The rotator cuff is a group of four tendons (subscapularis in front, supraspinatus on top, infraspinatus and teres minor at the back) in which must be counted the long biceps tendon that slides forward through a sheath located between two tendons. They converge from muscles connecting the scapula (shoulder blade) to the top part of the humerus where they are solidly fixed. Their role is to enable arm rotations and ensure arm mobilization above the horizontal plane.
Before surgery :
The cuff tendons will tend to wear away over time or after excessive efforts required from the shoulder (repetitive gestures, working with the arm overhead).
The pathology evolves gradually toward a detachment of the bone tendons from the head of the humerus, this is then known as rotator cuff tear or (« hole though the rotator cuff tendon »). When tendons suffer but remain attached to the bone, the pathology is then known as tendinopathy or rotator cuff « tendonitis ».
Pain is frequent, more or less intense or permanent according to each case, and occurs more often than not during the night. In most cases the shoulder voluntary movements are not limited, even in presence of a cuff tear although loss of strength can usually be observed when raising arm overhead.
After thorough clinical examination and reading of the simple X-rays of the shoulder, which is done systematically, the physician will be able to require further examination to precisely assess the condition of the cuff tendons by means of: echography, artro-MRI, arthroscan (injection of a product into the joint for the last two ones) or MRI.
The first stage of the treatment involves specific physical therapy exercises suited to the cuff disorder, possibly associated with one or two infiltrations into the shoulder.

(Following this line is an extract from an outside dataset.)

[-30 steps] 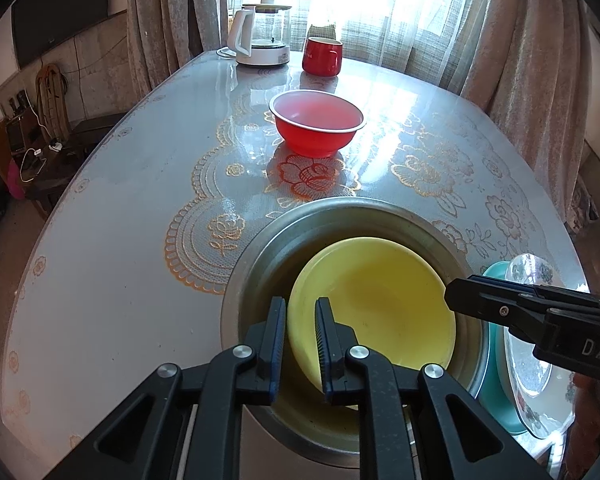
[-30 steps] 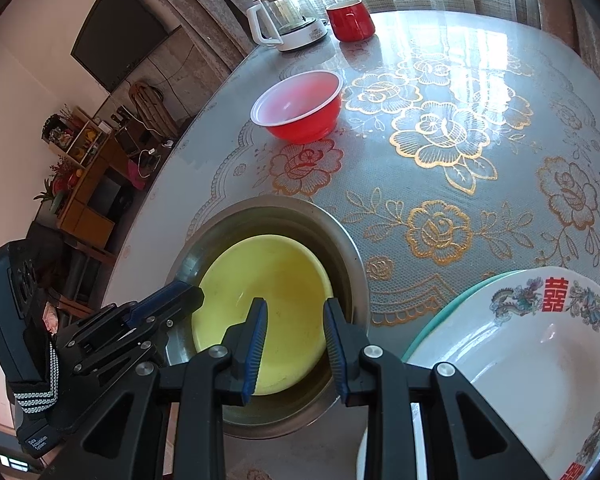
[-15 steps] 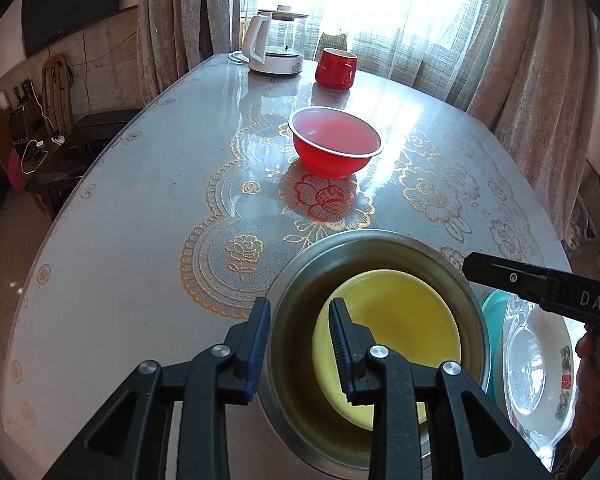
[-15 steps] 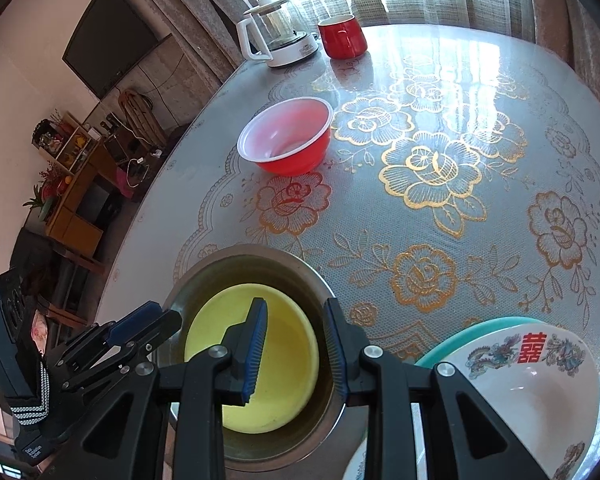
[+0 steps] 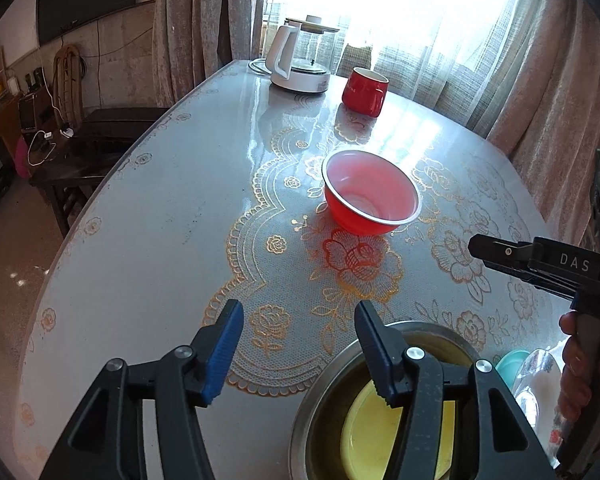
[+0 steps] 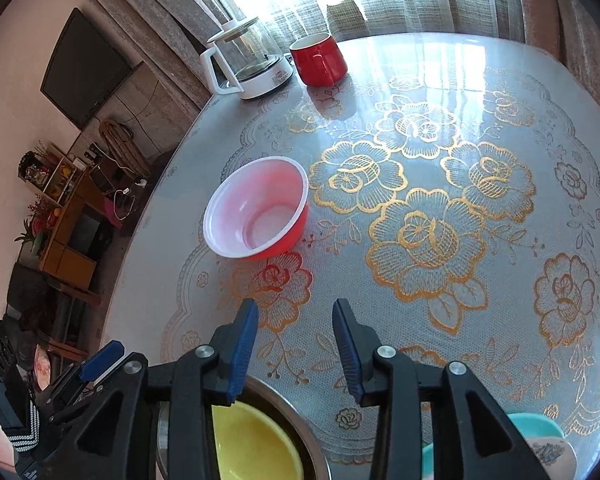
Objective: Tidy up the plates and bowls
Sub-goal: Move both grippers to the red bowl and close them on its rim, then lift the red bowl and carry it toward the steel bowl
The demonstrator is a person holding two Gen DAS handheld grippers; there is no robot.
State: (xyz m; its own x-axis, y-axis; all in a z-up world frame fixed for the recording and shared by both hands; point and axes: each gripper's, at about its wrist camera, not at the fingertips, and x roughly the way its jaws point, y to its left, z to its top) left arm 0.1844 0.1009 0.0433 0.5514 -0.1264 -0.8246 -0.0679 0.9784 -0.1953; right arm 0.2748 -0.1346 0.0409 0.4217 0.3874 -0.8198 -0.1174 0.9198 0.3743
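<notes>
**Stacking half done, red bowl still out**

Nesting is under way. At the bottom of the left wrist view the left gripper [image 5: 298, 344] hangs with its jaws spread wide and nothing between them. Just under its right finger, at lower right of that frame, the yellow bowl [image 5: 364, 440] already sits inside the steel basin [image 5: 320, 396]. At the far right edge a teal plate [image 5: 512, 364] lies under a white dish [image 5: 540, 396], only partly in frame. The right gripper [image 6: 296, 344] fills the bottom of its own view, jaws moderately apart and likewise empty; the basin and yellow bowl show directly below it.

Farther up, near the middle of both frames, the red bowl [image 5: 372, 198] stands alone and upright on the table [image 5: 148, 216], well apart from the basin. I judge it the piece still to be gathered, and whether the plate pair needs more sorting cannot be told from here. At the top of both frames, a kettle [image 5: 300, 60] and a red mug [image 5: 364, 86] stand by the window, probably outside the task.

Compared with a second ago, both grippers have lifted and drawn back from the basin, which has dropped from mid-frame to the bottom edge. The left jaws, then nearly closed at the yellow bowl's rim, have opened wide; the right jaws are somewhat wider too. The red bowl has not moved.
</notes>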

For the surgeon to opt with his patient for a surgery procedure on his shoulder, several conditions are required: both the failure of well-conducted medical treatment over a few months and a complete rotator cuff imaging with a flexible shoulder.
In presence of a young, active and sportive patient suffering from a traumatic tear, the surgery indication will be taken very rapidly.
During surgery :
Arthroscopic surgery is performed in this procedure. (Arthroscopy is a technique using a small camera inserted through a small incision into the shoulder). The duration is variable according to the number and to the importance of the movements performed in the procedure; (from 10 to over 2 hours)
The surgical treatment will be suited to the pain described by the patient, to the clinical examinations and the rotator cuff condition.
If there is a rotator cuff tear, the treatment will depend on the size of the tear (number of tendons torn, tendon retraction at the extremities), on the quality of the cuff muscles and on the patient (age, general condition, motivation, sports or leisure activities .). Repair is not always systematic and remains sometimes impossible in case of massive tears.
The repair aims at re-attaching tendons to the head of the humerus where they are normally inserted, with the help of suture anchors drilled into the bone. Suture threads pass through these anchors and enable to bring and flatten the tendon back over the bone to facilitate healing.
Rupture of the rotator cuff – Arthroscopic Repair
After surgery :
After surgery the shoulder is immobilized with the help of a comfortable splint maintaining the arm along the body with the elbow folded (arm sling and shoulder brace). When an important rotator cuff tendon repair has been performed, it may be necessary to immobilize the shoulder with a sling by keeping the arm off the thorax.
The immobilization duration depends on the type of the procedure movements performed under arthroscopy. (1 to 6 weeks).
Rehabilitation can start the day after surgery during hospitalization and is continued in a centre or at the patient’s home with the assistance of a physiotherapist over a period of 3 to 6 months according to the type of arthroscopic procedures performed and to the patient’s recovery time. The first goal in rehabilitation being to restore a flexible shoulder.
The mean duration of hospitalization is from 2 to 3 days and variable according to each case. Some procedures can be planned at the ambulatory surgery unit.
Recent breakthroughs :
Resorbable suture anchors have been used for years and allow to avoid placing voluminous metallic materials while keeping a satisfactory and identical fixation to the bone. These anchors cannot be visualized by X-rays and scans. They allow to perform an MRI without interferences.
The addition to the tendon – bone junction, of biological factors facilitating tendinous healing during arthroscopic repair has been under assessment for a few years now. The objective is to improve the tendon repair quality and thereby reduce retear rates.